No work this weekend so let's break out the tjets for some racing! Doors open at 10:00 and race at 11:00. Skinny cars, slip on fat tire and racers choice for the rest of the day. Run several races in each class or throw hot rod/Indy in the mix, I have all day open so race till you drop!! $6 gets you pop, food and some fun racing. 

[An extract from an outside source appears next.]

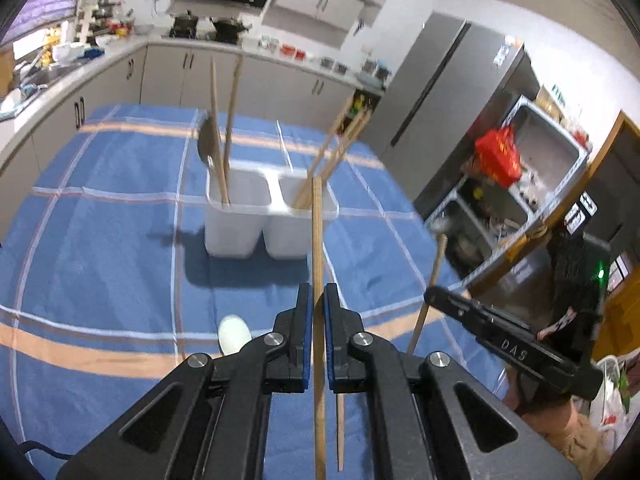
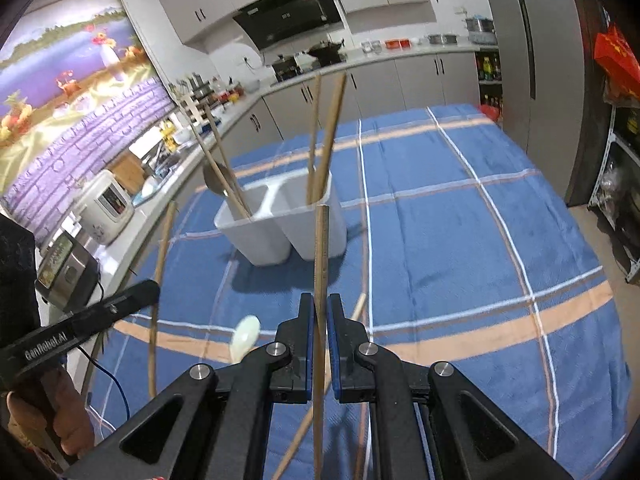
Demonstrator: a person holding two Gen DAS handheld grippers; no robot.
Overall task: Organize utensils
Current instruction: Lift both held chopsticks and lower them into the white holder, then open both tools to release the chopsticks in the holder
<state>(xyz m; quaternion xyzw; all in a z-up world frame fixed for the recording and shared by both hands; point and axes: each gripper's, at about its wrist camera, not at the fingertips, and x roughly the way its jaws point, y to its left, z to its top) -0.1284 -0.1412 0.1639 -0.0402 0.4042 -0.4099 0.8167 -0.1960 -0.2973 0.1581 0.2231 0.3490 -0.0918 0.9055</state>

Spread the word and PM me for address if needed


----------



## Ratwagon64 (Dec 23, 2011)

Are we racing or playing. It's all good, I'll be there. Pat


----------



## brownie374 (Nov 21, 2007)

Cool I will be there and I might even get my buddy to tag along


----------



## ski23 (Apr 4, 2012)

Racing!!!! If anyone has numbers for Sam, Jon, Tom or any others that don't use hobby talk call them. So far we have
Pat
Rick
Joe
Nate
Al
Verb


----------



## brownie374 (Nov 21, 2007)

No Honda ?


----------



## ajd350 (Sep 18, 2005)

Jake looks OK


----------



## ski23 (Apr 4, 2012)

He is retired I hear. Bring your buddy and a extra controller if you have. I don't have any 90ohm loaners yet.


----------



## ZBT Speedway (Jan 2, 2012)

brownie374 said:


> Cool I will be there and I might even get my buddy to tag along


You picking up darrell,


----------



## brownie374 (Nov 21, 2007)

I offered but he said you were picking him up.


----------



## Ratwagon64 (Dec 23, 2011)

Don't worry about Darrell he will be camped out at Mike's tonight if Mike will let him. :wave:


----------



## 9finger hobbies (Mar 11, 2008)

I have to see how tomorrow plays out for me. I would like to race , but my wife might have other plans.


----------



## ZBT Speedway (Jan 2, 2012)

brownie374 said:


> I offered but he said you were picking him up.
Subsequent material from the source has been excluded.